WHAT NEEDS TO BE DONE -> Report how many lines of the data contain the string "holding". Add nothing.

RECORDS FOR THIS TASK ->
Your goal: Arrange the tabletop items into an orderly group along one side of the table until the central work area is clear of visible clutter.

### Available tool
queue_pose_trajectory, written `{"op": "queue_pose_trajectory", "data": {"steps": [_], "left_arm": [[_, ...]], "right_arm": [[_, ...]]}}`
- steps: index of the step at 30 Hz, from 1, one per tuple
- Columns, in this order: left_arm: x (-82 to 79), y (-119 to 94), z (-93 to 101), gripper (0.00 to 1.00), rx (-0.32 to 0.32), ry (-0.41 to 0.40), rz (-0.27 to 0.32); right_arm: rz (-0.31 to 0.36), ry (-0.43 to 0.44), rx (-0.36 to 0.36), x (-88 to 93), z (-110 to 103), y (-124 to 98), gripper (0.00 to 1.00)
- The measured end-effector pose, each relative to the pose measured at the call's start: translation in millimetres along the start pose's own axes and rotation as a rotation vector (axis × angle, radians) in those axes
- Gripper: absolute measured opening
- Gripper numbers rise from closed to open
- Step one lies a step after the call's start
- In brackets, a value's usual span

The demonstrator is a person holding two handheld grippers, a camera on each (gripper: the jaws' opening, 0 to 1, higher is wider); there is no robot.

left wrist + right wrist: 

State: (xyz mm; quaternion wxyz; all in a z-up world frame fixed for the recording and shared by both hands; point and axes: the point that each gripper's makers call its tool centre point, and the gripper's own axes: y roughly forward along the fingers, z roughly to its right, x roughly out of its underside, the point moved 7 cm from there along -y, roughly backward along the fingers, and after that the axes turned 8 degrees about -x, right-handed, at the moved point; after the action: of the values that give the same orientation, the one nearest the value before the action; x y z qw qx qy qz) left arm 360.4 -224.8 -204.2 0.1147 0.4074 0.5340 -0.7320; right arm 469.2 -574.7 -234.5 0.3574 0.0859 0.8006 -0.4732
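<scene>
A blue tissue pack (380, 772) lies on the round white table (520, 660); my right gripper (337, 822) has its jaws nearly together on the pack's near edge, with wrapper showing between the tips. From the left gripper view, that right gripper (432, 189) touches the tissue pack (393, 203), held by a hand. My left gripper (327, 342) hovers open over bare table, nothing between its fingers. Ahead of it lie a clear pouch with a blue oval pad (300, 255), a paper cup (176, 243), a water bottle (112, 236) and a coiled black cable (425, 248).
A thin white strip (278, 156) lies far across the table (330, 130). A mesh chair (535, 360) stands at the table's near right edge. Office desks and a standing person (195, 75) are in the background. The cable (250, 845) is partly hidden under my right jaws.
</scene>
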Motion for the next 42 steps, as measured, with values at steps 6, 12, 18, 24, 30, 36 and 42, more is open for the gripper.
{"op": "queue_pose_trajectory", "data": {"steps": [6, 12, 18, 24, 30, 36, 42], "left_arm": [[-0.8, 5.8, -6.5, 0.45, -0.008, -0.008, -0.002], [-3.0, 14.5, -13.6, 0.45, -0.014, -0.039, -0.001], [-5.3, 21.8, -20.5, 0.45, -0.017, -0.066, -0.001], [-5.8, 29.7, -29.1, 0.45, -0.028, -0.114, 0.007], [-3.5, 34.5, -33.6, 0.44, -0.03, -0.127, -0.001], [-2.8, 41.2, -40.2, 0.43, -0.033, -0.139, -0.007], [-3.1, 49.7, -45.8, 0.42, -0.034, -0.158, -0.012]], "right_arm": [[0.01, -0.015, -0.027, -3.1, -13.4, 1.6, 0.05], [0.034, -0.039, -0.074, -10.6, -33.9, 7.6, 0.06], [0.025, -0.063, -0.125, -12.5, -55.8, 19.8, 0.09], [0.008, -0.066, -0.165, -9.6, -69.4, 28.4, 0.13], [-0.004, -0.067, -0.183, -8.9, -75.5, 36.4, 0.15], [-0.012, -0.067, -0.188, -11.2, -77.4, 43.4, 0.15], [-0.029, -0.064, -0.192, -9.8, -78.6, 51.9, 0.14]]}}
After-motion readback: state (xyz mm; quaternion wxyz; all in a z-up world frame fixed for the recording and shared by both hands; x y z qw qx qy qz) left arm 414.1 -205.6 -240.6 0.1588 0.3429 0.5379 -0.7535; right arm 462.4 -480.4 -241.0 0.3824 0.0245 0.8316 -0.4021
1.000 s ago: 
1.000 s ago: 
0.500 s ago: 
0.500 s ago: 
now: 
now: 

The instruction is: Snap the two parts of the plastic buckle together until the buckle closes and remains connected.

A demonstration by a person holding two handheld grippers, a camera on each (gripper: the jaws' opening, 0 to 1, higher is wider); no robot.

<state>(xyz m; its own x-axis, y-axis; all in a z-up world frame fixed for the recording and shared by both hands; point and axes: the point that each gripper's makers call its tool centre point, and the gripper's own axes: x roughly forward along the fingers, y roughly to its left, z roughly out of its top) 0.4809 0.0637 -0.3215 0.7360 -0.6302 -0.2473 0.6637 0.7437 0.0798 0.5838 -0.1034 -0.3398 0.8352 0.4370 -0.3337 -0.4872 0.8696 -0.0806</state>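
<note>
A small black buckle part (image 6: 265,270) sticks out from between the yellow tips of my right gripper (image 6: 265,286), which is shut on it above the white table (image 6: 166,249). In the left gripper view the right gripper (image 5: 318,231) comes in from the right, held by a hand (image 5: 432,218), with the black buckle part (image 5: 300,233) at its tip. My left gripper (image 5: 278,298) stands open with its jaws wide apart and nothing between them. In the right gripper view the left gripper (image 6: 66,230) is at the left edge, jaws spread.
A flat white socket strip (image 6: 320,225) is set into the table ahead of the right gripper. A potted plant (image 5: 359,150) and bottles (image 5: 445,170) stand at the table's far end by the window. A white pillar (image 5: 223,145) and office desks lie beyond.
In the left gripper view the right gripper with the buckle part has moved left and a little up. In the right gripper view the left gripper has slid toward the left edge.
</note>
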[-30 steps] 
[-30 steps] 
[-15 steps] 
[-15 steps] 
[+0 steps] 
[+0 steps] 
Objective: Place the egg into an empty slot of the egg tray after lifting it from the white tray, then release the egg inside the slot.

WORKED SOLUTION -> 2